Hi there,
We are using prodigy to accept/reject pre-annotated videos with a custom recipe.
These videos are pulled from S3 and are typically 1-3 seconds long (under 2mb).
Given a set of 50 videos to annotate, and a batch size of 10, we are seeing around 20% duplicates. The prodigy interface shows ~60 videos annotated, whereas there are only 50 in the stream we provide to prodigy. The prodigy DB also only shows 50 examples have been annotated
We've debugged the stream itself, and can confirm that only 50 items are returned by the stream. We've even wrapped the stream with filter_duplicates
as suggested in another support topic, but that has had no effect. It feels like there is a bug within the prodigy app that is leaking items into the next batch of tasks that are fetched from the stream, possibly due to the size of our tasks given the video nature? Here's the code that we're using for our custom recipe. Let me know if there's any additional logs/metrics that'd be useful for you
import boto3
import prodigy
import json
import os
from prodigy.util import bytes_to_b64
from prodigy.components.filters import filter_duplicates
@prodigy.recipe("ar_recipe")
def ar_recipe(bucket, prefix=None, vid_format='video/mp4', include='_annotated.mp4'):
prefix = os.environ.get('PRODIGY_SAMPLES_PREFIX', prefix)
blocks = [
{ "view_id": "audio_manual" },
{ "view_id": "html" }
]
title_suffix = ' action'
s3 = boto3.client('s3')
def get_stream():
paginator = s3.get_paginator('list_objects')
paginate_params = {
'Bucket': bucket
}
if prefix is not None:
paginate_params['Prefix'] = prefix
page_iterator = paginator.paginate(**paginate_params)
item_num = 0
# Iterate through the pages.
for page in page_iterator:
# Iterate through items on the page.
for obj in page['Contents']:
vid_key = obj['Key']
if vid_key.endswith(include):
# Read the video.
highlighted_video = s3.get_object(Bucket=bucket, Key=vid_key).get('Body').read()

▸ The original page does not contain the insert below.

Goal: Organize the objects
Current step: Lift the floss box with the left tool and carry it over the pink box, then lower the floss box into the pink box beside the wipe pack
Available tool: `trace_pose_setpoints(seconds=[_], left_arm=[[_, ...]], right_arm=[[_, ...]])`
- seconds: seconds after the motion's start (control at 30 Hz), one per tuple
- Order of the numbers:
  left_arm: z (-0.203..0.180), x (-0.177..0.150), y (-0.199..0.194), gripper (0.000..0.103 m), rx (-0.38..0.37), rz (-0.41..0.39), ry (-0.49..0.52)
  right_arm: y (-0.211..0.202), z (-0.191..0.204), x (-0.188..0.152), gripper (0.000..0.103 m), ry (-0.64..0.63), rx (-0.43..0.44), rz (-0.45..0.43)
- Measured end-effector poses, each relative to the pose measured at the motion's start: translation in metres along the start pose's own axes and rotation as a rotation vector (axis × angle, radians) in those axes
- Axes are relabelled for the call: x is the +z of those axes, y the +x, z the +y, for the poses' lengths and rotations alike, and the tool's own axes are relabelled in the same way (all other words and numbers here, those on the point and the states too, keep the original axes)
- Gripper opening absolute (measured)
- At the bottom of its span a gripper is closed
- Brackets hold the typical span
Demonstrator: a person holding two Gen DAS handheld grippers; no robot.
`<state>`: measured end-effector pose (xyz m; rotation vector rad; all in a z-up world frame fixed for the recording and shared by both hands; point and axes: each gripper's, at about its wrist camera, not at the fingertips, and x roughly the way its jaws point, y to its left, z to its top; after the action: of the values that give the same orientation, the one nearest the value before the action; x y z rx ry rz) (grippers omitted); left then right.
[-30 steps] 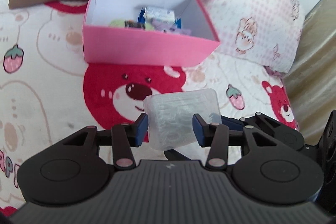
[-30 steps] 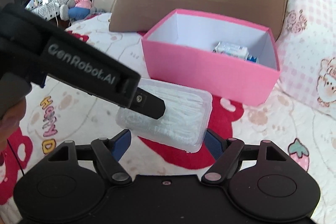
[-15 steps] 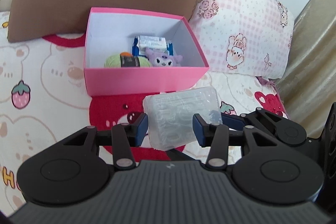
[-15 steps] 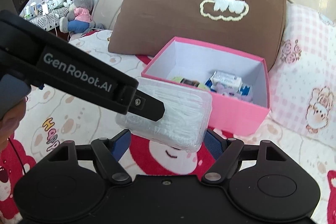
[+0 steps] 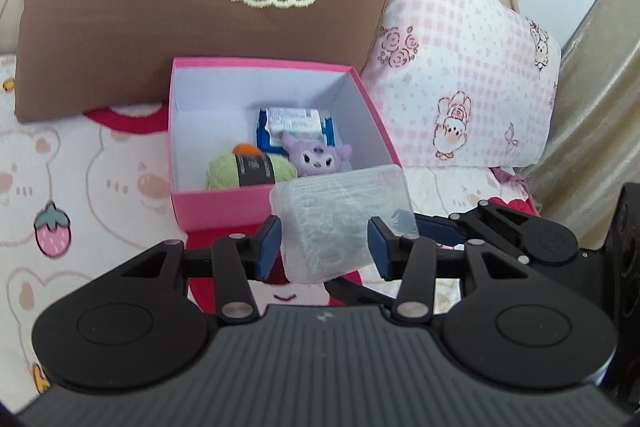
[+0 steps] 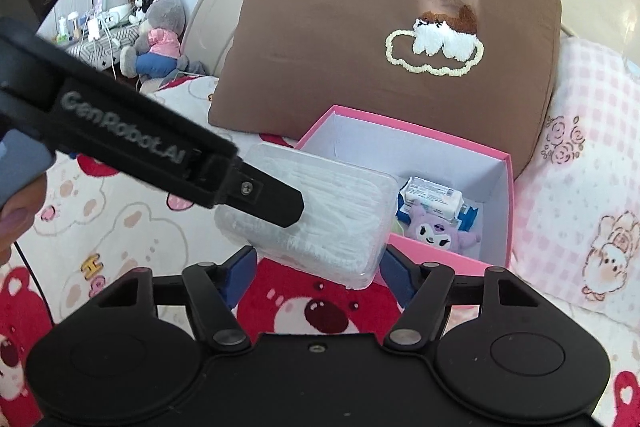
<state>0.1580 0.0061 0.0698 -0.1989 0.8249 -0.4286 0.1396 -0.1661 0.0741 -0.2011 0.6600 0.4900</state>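
Both grippers hold one clear plastic box of white sticks (image 5: 344, 223) (image 6: 316, 215) in the air before an open pink box (image 5: 280, 205) (image 6: 444, 259). My left gripper (image 5: 325, 245) is shut on the clear box's sides. My right gripper (image 6: 316, 269) is shut on it from the other side; the left gripper's finger (image 6: 264, 197) crosses its top. Inside the pink box lie a green yarn ball (image 5: 248, 171), a purple plush toy (image 5: 316, 159) (image 6: 440, 233) and a blue-white packet (image 5: 294, 125) (image 6: 434, 197).
The pink box rests on a bear-print bedsheet (image 5: 80, 195). A brown pillow (image 5: 200, 3) (image 6: 384, 75) leans behind it, a pink checked pillow (image 5: 472, 87) to its right. Stuffed toys (image 6: 160, 31) and a cluttered stand sit left of the headboard.
Both grippers have lifted the clear box upward and toward the pink box; the view now looks down into the pink box and its contents show fully.
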Motion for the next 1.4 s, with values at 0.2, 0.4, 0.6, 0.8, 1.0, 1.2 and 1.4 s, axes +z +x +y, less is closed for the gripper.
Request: trace_pose_setpoints(seconds=[0.2,0.4,0.6,0.8,1.0,1.2,1.4], left_arm=[[0.005,0.02,0.009,0.048,-0.003,-0.007,0.014],[0.025,0.035,0.024,0.048,-0.023,0.016,-0.025],[0.025,0.057,0.043,0.048,0.027,0.027,0.018],[0.029,0.087,0.07,0.048,0.065,0.031,0.031],[0.043,0.107,0.104,0.049,0.075,0.053,0.013],[0.07,0.121,0.154,0.053,0.071,0.074,-0.048],[0.102,0.124,0.192,0.052,0.076,0.097,-0.13]], right_arm=[[0.005,-0.002,0.017,0.072,-0.022,-0.022,-0.012],[0.026,-0.006,0.028,0.07,-0.05,-0.008,-0.002],[0.051,-0.022,0.044,0.069,-0.049,0.012,0.022],[0.08,-0.049,0.066,0.068,-0.022,0.04,0.051],[0.113,-0.077,0.082,0.068,0.032,0.098,0.116],[0.163,-0.089,0.09,0.066,0.047,0.077,0.197],[0.207,-0.1,0.085,0.063,0.111,0.101,0.247]])
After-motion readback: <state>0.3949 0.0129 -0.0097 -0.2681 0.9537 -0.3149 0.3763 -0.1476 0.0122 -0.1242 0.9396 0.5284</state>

events_path = vid_key.replace(include, '')
event = s3.get_object(Bucket=bucket, Key=f'{events_path}.json').get('Body').read().decode('utf-8')
event = json.loads(event)
event_type = event.get('action_type').lower()
html = f"<h2>{event_type}{title_suffix}</h2><div style='display:none;'>{vid_key.replace('/', '_')}</div>"
task = {
'video': bytes_to_b64(highlighted_video, vid_format),
'path': f's3://{bucket}/{vid_key}',
'html': html,
'action_event': event_type,
'text': vid_key.replace('/', '_'),
'_task_hash': item_num
}
item_num += 1
yield task
stream = filter_duplicates(get_stream())
config = {
"dataset": prefix.replace('/','_'),
'view_id': "blocks",
'stream': stream,
'config': {
"labels": [ "RELEVANT" ],
"blocks": blocks,
"choice_auto_accept": True,
"audio_autoplay": True,
"global_css": ".c0177 { display: None; } .prodigy-title { display: None; }",
}
}
return config
Appreciate the help, thanks